Write the data below out again in full, exactly as shown.

• • •

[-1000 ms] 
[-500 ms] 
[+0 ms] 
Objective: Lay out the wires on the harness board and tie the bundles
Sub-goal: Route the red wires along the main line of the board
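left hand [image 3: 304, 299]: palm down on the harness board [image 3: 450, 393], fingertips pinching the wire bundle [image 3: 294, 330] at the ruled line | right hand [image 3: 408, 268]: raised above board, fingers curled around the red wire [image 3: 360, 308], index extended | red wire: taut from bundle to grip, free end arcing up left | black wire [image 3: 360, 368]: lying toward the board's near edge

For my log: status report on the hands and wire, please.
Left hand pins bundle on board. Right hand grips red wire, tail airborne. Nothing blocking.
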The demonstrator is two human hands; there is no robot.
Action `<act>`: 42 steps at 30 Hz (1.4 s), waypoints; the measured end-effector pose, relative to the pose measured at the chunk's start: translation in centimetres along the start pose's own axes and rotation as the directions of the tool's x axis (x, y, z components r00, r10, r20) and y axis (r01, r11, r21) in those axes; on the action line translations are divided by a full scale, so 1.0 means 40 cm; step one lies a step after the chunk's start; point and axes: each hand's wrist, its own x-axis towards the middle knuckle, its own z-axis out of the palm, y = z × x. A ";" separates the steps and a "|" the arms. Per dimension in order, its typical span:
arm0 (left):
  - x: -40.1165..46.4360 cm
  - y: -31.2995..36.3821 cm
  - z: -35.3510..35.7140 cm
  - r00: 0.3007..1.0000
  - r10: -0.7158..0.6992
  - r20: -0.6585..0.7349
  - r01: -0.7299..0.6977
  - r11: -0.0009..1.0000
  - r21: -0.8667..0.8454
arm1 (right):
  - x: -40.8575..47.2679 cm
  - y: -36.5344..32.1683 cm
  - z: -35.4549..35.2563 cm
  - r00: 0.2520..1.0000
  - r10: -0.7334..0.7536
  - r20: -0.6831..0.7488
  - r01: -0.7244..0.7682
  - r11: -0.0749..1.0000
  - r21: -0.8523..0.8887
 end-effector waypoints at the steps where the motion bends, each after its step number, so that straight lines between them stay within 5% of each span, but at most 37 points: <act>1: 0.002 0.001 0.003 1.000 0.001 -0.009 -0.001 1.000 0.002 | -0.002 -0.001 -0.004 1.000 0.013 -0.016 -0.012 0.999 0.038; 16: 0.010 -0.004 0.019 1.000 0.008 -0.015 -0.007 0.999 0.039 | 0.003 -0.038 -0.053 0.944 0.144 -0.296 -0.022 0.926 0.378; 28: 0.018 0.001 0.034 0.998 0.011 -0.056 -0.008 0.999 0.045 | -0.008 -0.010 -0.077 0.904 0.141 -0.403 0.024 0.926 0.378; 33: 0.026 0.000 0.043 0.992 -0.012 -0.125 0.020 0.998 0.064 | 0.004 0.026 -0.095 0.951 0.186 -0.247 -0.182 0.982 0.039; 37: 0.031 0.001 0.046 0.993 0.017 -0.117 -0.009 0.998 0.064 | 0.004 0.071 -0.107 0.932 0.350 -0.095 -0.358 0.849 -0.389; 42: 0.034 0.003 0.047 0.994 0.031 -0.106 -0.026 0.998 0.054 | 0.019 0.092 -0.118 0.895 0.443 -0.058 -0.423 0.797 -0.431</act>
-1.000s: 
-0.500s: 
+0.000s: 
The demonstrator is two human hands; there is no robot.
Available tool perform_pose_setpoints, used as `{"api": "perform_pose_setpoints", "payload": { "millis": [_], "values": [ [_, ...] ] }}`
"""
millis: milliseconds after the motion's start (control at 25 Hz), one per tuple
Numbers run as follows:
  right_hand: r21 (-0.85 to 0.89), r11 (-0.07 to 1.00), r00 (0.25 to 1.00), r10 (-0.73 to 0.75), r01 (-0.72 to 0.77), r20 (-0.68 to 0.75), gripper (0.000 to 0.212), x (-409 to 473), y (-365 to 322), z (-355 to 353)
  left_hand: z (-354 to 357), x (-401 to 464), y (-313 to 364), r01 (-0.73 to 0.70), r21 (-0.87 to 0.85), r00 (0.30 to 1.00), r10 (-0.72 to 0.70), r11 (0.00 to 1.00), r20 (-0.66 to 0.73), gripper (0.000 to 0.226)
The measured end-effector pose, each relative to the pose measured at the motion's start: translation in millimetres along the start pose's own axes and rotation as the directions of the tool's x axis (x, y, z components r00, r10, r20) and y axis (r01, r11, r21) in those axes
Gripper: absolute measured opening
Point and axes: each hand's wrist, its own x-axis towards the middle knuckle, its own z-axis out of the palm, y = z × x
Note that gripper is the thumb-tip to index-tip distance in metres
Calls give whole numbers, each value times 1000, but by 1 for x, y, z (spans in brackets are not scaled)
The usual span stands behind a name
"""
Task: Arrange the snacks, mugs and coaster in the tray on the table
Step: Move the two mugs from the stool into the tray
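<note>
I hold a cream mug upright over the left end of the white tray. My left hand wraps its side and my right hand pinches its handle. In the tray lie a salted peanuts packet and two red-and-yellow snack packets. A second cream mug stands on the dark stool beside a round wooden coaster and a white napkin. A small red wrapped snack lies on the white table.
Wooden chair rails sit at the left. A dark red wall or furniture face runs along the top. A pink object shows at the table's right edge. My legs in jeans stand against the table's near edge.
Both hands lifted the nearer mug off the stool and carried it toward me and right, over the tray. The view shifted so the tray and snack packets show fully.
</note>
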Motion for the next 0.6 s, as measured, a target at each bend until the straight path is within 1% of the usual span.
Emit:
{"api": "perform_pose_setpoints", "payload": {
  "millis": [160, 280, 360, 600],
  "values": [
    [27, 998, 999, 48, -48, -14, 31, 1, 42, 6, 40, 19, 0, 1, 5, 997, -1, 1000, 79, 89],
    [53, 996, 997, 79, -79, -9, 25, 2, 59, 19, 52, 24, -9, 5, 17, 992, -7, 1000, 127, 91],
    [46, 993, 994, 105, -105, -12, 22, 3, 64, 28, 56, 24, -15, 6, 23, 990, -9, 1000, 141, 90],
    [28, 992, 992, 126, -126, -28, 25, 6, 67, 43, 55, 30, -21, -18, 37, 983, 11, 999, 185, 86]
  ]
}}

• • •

• ANSWER FOR THE TASK:
[-1000 ms] 
[-500 ms] 
[+0 ms] 
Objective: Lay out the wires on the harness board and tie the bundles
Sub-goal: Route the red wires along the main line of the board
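left hand [image 3: 304, 299]: palm down on the harness board [image 3: 450, 393], fingertips pinching the wire bundle [image 3: 294, 330] at the ruled line | right hand [image 3: 408, 268]: raised above board, fingers curled around the red wire [image 3: 360, 308], index extended | red wire: taut from bundle to grip, free end arcing up left | black wire [image 3: 360, 368]: lying toward the board's near edge

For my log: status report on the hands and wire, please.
Left hand pins bundle on board. Right hand grips red wire, tail airborne. Nothing blocking.
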The demonstrator is two human hands; there is no robot.
Action `<act>`: 42 steps at 30 Hz (1.4 s), waypoints; the measured end-effector pose, relative to the pose measured at the chunk's start: translation in centimetres along the start pose's own axes and rotation as the directions of the tool's x axis (x, y, z components r00, r10, r20) and y axis (r01, r11, r21) in those axes; on the action line translations are divided by a full scale, so 1.0 means 40 cm; step one lies a step after the chunk's start; point and axes: each hand's wrist, its own x-axis towards the middle knuckle, its own z-axis out of the palm, y = z × x. A ";" separates the steps and a "|" the arms. Per dimension in order, its typical span:
arm0 (left):
  - x: -40.1165..46.4360 cm
  - y: -31.2995..36.3821 cm
  - z: -35.3510..35.7140 cm
  - r00: 0.3007..1.0000
  - r10: -0.7158..0.6992
  - r20: -0.6585..0.7349
  - r01: -0.7299..0.6977
  - r11: -0.0009..1.0000
  - r21: -0.8667..0.8454
arm1 (right):
  - x: -40.8575..47.2679 cm
  - y: -36.5344..32.1683 cm
  - z: -35.4549..35.2563 cm
  - r00: 0.2520..1.0000
  - r10: -0.7334..0.7536
  - r20: -0.6831..0.7488
  - r01: -0.7244..0.7682
  - r11: -0.0749..1.0000
  - r21: -0.8523..0.8887
 end-effector waypoints at the steps where the motion bends, each after its step number, so that straight lines between them stay within 5% of each span, but at most 37 points: <act>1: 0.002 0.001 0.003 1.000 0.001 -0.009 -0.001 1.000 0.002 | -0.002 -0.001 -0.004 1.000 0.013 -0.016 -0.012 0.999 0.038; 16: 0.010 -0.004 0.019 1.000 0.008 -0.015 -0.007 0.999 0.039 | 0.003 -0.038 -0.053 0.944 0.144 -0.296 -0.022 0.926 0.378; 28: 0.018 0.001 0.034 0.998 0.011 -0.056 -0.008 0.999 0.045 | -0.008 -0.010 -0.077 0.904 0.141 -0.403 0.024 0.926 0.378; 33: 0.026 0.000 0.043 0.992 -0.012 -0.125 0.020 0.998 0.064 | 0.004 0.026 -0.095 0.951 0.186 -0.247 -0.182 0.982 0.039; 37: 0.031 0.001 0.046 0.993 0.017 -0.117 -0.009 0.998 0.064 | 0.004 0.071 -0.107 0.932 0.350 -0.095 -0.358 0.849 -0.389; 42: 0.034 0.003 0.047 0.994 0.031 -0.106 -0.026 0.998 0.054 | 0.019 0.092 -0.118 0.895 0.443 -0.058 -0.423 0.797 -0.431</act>
-1.000s: 
-0.500s: 
+0.000s: 
The demonstrator is two human hands; there is no robot.
Available tool perform_pose_setpoints, used as `{"api": "perform_pose_setpoints", "payload": { "millis": [_], "values": [ [_, ...] ] }}`
"""
millis: milliseconds after the motion's start (control at 25 Hz), one per tuple
Numbers run as follows:
  right_hand: r21 (-0.85 to 0.89), r11 (-0.07 to 1.00), r00 (0.25 to 1.00), r10 (-0.73 to 0.75), r01 (-0.72 to 0.77), r20 (-0.68 to 0.75), gripper (0.000 to 0.212), x (-409 to 473), y (-365 to 322), z (-355 to 353)
  left_hand: z (-354 to 357), x (-401 to 464), y (-313 to 364), r01 (-0.73 to 0.70), r21 (-0.87 to 0.85), r00 (0.30 to 1.00), r10 (-0.72 to 0.70), r11 (0.00 to 1.00), r20 (-0.66 to 0.73), gripper (0.000 to 0.226)
The measured end-effector pose, each relative to the pose measured at the motion's start: translation in millimetres along the start pose's own axes and rotation as the directions of the tool's x axis (x, y, z components r00, r10, r20) and y axis (r01, r11, r21) in those axes
Gripper: absolute measured opening
Point and axes: each hand's wrist, its own x-axis towards the middle knuckle, its own z-axis out of the palm, y = z × x
Note that gripper is the thumb-tip to index-tip distance in metres
Calls give whole numbers, each value times 1000, but by 1 for x, y, z (spans in brackets are not scaled)
The usual span stands behind a name
"""
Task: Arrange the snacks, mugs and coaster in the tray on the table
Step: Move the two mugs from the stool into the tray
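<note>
I hold a cream mug upright over the left end of the white tray. My left hand wraps its side and my right hand pinches its handle. In the tray lie a salted peanuts packet and two red-and-yellow snack packets. A second cream mug stands on the dark stool beside a round wooden coaster and a white napkin. A small red wrapped snack lies on the white table.
Wooden chair rails sit at the left. A dark red wall or furniture face runs along the top. A pink object shows at the table's right edge. My legs in jeans stand against the table's near edge.
Both hands lifted the nearer mug off the stool and carried it toward me and right, over the tray. The view shifted so the tray and snack packets show fully.
</note>
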Motion for the next 0.6 s, as measured, a target at each bend until the straight path is within 1% of the usual span.
Emit:
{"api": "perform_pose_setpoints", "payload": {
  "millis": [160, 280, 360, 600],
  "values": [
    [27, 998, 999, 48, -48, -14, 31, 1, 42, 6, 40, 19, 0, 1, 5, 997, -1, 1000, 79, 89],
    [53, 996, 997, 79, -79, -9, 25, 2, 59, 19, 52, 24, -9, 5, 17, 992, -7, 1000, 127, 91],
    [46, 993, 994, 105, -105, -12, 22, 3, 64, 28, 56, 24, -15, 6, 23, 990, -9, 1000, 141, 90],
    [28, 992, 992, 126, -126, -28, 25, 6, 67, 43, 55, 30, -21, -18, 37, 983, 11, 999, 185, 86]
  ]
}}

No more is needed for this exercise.